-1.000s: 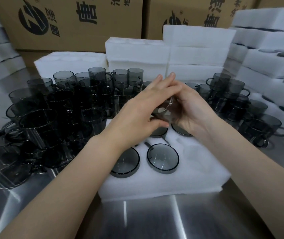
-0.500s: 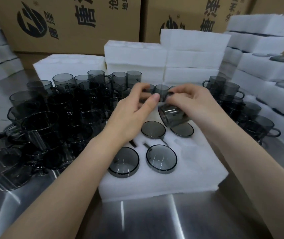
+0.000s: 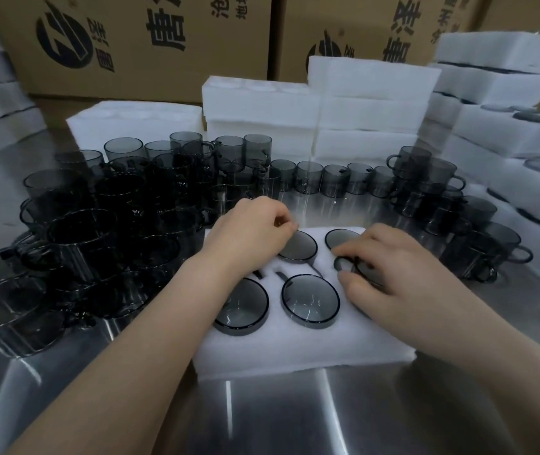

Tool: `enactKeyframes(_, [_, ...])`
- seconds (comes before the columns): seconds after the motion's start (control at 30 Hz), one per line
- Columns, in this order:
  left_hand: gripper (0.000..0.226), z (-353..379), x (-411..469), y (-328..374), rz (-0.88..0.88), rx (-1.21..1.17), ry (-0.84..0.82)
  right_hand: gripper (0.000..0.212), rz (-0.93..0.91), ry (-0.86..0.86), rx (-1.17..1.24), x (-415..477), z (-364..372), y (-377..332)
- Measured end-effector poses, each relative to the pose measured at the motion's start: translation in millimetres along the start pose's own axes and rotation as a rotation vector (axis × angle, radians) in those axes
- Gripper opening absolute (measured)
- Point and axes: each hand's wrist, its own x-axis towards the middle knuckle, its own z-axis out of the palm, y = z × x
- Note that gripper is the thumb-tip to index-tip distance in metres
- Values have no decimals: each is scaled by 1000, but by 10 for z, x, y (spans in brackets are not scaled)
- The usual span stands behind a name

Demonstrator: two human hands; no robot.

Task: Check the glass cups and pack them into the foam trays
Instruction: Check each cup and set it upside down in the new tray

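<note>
A steel table (image 3: 262, 415) carries a crowd of smoked glass cups (image 3: 104, 231) on its left and far side, and in front of them a white foam tray (image 3: 294, 349) with four cups seated in its pockets. The right hand (image 3: 390, 277) lies over the tray's near right pocket, fingers curled down around the rim of a glass cup (image 3: 360, 267) that sits in the pocket beneath them. The left hand (image 3: 248, 238) rests at the tray's far left edge with fingers bent together, thumb and forefinger pinched just beside the far seated cup (image 3: 299, 246); I cannot tell whether they hold anything.

My packing bench in a warehouse.
Printed cartons (image 3: 137, 44) stack at twelve o'clock, foam trays (image 3: 370, 103) pile at two, grey cups (image 3: 104, 224) crowd my steel table (image 3: 262, 415) at ten.
</note>
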Motion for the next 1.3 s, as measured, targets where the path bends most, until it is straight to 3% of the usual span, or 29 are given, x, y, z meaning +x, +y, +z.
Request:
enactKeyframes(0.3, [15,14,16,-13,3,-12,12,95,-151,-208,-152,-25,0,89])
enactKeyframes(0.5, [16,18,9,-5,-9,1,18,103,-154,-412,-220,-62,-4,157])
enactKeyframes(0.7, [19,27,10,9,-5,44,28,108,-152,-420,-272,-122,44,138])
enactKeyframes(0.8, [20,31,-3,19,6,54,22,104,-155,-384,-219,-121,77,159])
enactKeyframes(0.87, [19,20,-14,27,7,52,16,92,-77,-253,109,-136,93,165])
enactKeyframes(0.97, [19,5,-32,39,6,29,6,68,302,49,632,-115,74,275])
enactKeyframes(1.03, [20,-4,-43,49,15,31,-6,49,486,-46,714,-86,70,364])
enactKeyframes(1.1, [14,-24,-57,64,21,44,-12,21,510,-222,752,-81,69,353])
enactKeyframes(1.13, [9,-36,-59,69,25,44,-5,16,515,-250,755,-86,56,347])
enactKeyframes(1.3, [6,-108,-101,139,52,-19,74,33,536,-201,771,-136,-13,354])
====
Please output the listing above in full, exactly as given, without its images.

-1.000s: 
-0.500s: 
+0.000s: 

Tool: `enactKeyframes(_, [_, ...])`
- seconds (comes before the columns): seconds after the motion's start (control at 30 Hz), one per line
- Columns, in this order:
  left_hand: gripper (0.000..0.226), z (-353..379), x (-411..469), y (-328..374), rz (-0.88..0.88), rx (-1.21..1.17), ry (-0.84..0.82)
  right_hand: gripper (0.000..0.212), rz (-0.93..0.91), ry (-0.86..0.86), rx (-1.17..1.24), x (-415..477), z (-364..372), y (-377..332)
- Measured end-effector poses, each relative to the pose measured at the motion's start: translation in millimetres along the start pose's own axes and rotation as a rotation vector (axis × angle, radians) in those axes
- Gripper opening absolute (measured)
- Point and axes: each hand's wrist, its own x-axis towards the middle knuckle, its own z-axis out of the palm, y = z × x
- Note that gripper is the thumb-tip to index-tip distance in metres
- Values have no decimals: each is scaled by 1000, but by 10 for z, x, y (spans in brackets are not scaled)
- The usual span stands behind a name

Demonstrator: two human hands; no robot.

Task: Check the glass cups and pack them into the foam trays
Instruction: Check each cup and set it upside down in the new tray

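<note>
A steel table (image 3: 262, 415) carries a crowd of smoked glass cups (image 3: 104, 231) on its left and far side, and in front of them a white foam tray (image 3: 294, 349) with four cups seated in its pockets. The right hand (image 3: 390, 277) lies over the tray's near right pocket, fingers curled down around the rim of a glass cup (image 3: 360, 267) that sits in the pocket beneath them. The left hand (image 3: 248, 238) rests at the tray's far left edge with fingers bent together, thumb and forefinger pinched just beside the far seated cup (image 3: 299, 246); I cannot tell whether they hold anything.

My packing bench in a warehouse.
Printed cartons (image 3: 137, 44) stack at twelve o'clock, foam trays (image 3: 370, 103) pile at two, grey cups (image 3: 104, 224) crowd my steel table (image 3: 262, 415) at ten.
</note>
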Motion for the next 1.3 s, as measured, targets where the path bends most, until it is straight to 3% of the usual span, or 29 are given, x, y, z meaning +x, +y, +z.
Request:
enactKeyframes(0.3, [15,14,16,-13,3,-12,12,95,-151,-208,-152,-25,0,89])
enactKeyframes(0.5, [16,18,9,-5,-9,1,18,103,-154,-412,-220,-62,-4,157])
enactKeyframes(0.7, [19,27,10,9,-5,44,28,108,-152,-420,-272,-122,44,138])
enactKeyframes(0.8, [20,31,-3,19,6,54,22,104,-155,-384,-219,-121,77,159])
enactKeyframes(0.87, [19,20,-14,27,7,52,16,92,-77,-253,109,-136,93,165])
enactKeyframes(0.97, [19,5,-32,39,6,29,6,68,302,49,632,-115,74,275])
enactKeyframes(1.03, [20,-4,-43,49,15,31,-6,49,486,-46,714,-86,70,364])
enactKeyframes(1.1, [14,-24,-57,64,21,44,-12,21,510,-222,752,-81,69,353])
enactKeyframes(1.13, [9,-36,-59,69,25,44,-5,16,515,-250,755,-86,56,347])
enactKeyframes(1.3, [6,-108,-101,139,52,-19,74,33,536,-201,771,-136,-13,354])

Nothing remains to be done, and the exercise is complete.